:: WORK ITEM ::
Produce word for word the lines of the data below running from the one that has "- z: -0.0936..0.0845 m" to the one that has "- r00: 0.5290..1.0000", inclusive, and no others.
Top of PROVIDED DATA
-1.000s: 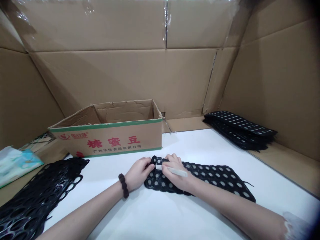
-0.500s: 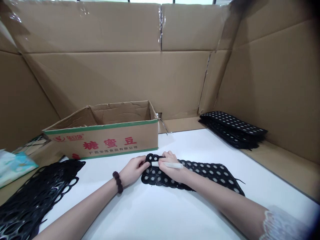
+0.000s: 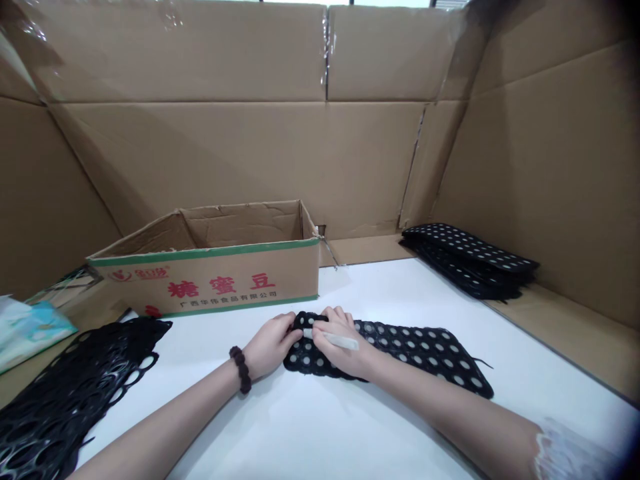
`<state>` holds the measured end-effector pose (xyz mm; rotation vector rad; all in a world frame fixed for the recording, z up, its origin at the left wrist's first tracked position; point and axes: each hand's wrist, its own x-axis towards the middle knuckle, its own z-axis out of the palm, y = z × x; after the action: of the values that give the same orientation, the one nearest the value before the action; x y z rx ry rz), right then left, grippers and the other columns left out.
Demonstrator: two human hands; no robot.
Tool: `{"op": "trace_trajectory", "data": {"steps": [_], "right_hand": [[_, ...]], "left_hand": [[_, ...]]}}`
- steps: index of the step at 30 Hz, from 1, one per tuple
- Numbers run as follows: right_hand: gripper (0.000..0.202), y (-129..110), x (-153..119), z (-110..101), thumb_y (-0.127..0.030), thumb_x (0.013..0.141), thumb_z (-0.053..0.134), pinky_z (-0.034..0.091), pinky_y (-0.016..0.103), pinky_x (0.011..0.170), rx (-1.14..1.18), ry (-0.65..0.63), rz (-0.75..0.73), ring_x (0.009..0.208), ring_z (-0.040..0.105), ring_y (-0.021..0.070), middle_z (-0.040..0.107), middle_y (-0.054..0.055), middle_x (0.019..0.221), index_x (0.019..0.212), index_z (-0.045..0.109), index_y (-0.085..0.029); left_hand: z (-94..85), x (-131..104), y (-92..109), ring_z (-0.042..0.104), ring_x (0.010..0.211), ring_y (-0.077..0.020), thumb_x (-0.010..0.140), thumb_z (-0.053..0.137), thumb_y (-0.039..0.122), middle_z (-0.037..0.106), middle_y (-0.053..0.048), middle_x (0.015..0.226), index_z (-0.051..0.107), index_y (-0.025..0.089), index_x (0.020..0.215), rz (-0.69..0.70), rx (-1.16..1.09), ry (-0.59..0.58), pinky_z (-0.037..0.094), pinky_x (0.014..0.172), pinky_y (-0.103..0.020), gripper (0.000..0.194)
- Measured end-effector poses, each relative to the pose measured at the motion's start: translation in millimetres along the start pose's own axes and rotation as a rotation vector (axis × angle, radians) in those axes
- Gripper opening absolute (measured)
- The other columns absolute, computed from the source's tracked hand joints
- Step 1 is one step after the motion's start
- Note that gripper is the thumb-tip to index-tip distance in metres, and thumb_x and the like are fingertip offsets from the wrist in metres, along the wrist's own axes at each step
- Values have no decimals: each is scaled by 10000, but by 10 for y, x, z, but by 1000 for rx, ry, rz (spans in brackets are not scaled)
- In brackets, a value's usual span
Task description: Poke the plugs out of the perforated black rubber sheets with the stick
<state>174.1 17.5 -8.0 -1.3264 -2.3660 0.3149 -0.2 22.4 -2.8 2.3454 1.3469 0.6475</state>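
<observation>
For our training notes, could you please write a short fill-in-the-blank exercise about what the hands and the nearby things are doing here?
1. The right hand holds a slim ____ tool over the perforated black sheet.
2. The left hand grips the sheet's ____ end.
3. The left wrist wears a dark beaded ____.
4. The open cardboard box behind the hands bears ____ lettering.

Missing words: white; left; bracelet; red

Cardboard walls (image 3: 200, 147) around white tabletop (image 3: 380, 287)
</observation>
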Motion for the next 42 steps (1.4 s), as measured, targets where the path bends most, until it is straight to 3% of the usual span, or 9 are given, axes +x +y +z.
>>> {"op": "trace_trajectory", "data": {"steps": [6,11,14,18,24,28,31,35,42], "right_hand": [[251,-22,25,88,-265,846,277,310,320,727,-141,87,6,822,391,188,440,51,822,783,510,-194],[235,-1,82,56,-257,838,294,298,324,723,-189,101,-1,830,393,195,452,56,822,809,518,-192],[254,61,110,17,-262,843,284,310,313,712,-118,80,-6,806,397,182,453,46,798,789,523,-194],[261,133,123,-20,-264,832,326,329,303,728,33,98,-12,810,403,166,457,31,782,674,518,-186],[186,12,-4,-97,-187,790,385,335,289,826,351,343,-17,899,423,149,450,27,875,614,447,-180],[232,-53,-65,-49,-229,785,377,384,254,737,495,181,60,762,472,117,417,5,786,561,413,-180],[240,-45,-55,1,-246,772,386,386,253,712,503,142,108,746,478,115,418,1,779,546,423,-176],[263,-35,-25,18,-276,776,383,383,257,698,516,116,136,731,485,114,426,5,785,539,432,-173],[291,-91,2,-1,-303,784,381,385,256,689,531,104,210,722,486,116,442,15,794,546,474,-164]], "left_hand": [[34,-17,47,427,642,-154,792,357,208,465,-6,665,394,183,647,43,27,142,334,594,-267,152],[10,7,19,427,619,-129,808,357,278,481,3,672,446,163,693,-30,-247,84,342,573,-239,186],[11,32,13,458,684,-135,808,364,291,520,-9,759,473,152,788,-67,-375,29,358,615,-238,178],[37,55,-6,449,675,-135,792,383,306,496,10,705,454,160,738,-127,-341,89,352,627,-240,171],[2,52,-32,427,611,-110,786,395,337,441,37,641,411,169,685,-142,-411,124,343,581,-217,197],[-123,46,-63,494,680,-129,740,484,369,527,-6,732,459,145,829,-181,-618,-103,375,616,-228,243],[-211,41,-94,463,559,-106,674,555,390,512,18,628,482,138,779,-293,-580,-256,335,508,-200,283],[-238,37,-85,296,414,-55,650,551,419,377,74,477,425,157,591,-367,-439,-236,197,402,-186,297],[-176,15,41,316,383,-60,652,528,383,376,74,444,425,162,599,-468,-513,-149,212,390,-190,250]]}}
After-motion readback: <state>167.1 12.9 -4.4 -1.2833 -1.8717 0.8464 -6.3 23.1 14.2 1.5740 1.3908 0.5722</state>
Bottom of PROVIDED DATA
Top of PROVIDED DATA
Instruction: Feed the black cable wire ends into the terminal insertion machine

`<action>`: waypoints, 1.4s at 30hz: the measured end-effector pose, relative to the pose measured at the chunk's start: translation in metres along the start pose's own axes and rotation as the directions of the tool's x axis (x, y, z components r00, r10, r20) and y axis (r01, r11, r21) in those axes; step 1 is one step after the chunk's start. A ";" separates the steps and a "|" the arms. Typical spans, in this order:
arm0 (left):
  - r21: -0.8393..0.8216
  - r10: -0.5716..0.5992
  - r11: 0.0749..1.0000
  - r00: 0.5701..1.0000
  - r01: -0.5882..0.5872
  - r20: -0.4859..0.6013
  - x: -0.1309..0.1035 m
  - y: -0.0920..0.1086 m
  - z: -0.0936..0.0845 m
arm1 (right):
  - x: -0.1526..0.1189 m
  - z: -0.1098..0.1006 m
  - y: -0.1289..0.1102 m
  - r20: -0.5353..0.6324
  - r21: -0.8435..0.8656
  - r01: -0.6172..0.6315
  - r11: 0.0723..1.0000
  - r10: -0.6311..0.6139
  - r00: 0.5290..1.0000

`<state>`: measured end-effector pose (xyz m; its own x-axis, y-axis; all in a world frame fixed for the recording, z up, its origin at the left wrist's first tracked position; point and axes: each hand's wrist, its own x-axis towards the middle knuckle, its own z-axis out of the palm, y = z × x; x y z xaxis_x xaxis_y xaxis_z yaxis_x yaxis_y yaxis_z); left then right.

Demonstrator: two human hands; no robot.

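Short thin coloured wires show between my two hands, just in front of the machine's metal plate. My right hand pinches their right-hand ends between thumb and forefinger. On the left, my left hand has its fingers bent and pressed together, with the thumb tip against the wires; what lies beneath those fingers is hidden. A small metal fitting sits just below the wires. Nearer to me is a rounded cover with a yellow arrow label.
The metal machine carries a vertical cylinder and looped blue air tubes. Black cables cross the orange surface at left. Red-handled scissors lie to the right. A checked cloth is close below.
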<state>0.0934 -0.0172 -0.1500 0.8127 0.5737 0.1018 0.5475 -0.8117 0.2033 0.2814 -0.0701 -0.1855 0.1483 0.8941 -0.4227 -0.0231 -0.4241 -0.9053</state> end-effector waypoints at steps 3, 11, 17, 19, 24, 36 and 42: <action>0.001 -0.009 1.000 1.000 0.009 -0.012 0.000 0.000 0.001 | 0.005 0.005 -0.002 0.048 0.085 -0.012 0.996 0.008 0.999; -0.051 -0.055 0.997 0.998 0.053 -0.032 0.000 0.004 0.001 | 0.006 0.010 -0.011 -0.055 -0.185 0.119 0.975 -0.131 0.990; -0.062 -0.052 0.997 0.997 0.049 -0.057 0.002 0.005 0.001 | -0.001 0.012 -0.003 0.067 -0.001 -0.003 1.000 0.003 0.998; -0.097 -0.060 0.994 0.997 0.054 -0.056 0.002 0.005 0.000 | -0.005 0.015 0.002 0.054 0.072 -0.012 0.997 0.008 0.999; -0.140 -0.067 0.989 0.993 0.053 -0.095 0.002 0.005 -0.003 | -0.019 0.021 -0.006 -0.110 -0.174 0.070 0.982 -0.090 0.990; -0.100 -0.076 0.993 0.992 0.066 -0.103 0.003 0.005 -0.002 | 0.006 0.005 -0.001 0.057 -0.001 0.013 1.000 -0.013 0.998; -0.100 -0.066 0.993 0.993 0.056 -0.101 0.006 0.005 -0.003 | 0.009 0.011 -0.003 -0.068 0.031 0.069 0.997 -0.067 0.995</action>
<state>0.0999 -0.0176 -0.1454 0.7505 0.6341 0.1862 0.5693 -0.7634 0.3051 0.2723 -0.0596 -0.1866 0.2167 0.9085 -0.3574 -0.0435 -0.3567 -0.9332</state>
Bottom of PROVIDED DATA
:: WRITTEN SOLUTION ::
  - z: -0.0936..0.0845 m
arm1 (right):
  - x: -0.1526..0.1189 m
  - z: -0.1098..0.1006 m
  - y: -0.1289..0.1102 m
  - r20: -0.5353..0.6324
  - r21: -0.8435..0.8656
  - r01: -0.6172..0.6315
  - r11: 0.0723..1.0000
  - r10: -0.6311..0.6139
  - r00: 0.5290..1.0000

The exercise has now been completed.